■ **TASK REQUIREMENTS**
What lines of the data below include the word "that"? Report them by copying each.

=== Begin Enclosure ===

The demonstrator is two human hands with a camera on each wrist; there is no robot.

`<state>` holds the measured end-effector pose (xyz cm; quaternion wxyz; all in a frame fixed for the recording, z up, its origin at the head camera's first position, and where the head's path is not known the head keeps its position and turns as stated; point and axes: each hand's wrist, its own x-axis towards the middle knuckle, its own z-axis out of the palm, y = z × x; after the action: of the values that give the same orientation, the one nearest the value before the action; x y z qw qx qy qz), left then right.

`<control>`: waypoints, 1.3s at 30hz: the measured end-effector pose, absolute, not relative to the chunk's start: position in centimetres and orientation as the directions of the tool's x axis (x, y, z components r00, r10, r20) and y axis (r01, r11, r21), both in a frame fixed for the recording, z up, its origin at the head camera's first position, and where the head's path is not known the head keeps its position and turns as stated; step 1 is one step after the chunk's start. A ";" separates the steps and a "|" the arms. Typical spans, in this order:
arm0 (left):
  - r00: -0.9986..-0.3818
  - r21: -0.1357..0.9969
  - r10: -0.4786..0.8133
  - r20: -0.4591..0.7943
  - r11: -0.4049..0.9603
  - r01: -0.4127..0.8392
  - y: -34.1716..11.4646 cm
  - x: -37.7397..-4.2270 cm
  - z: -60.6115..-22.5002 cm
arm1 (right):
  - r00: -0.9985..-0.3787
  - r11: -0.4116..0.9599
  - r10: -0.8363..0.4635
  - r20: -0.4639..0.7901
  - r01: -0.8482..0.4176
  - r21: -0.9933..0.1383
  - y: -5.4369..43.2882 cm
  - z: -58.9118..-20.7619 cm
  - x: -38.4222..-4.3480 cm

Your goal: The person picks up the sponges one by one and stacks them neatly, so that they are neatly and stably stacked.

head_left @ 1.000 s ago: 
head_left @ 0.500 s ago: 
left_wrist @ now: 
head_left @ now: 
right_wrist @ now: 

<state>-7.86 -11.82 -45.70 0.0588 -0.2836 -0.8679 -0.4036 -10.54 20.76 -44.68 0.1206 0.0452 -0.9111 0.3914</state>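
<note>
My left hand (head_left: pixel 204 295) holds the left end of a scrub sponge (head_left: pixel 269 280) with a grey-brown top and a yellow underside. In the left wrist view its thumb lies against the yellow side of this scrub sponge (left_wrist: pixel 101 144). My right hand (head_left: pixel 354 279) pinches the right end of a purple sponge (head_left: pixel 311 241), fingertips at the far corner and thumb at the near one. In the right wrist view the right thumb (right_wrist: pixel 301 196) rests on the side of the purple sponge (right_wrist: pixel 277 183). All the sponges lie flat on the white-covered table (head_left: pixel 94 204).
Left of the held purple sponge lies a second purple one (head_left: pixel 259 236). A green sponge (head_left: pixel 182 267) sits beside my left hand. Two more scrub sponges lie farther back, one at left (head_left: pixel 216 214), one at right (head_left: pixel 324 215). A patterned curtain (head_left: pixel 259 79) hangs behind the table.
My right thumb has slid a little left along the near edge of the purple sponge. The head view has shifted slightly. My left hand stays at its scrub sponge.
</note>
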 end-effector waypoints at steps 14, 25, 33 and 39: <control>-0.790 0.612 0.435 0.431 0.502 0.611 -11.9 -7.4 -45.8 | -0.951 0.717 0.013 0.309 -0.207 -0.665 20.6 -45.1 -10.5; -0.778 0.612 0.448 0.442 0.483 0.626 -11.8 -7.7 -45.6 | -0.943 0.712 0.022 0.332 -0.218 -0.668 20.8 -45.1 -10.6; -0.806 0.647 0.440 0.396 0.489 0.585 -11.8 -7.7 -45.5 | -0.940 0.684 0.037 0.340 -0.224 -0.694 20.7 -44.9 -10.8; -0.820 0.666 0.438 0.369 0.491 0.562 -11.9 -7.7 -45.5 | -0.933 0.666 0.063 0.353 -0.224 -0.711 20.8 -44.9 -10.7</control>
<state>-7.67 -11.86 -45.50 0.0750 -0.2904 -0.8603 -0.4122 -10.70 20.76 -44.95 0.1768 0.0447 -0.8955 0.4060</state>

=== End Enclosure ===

■ **EXERCISE SOLUTION**
`<state>` holds the measured end-effector pose (xyz cm; quaternion wxyz; all in a frame fixed for the recording, z up, its origin at the head camera's first position, and where the head's path is not known the head keeps its position and turns as stated; point and axes: each hand's wrist, its own x-axis towards the middle knuckle, its own z-axis out of the palm, y = z × x; after the action: of the values that give the same orientation, the one nearest the value before the action; x y z qw qx qy qz), left then right.
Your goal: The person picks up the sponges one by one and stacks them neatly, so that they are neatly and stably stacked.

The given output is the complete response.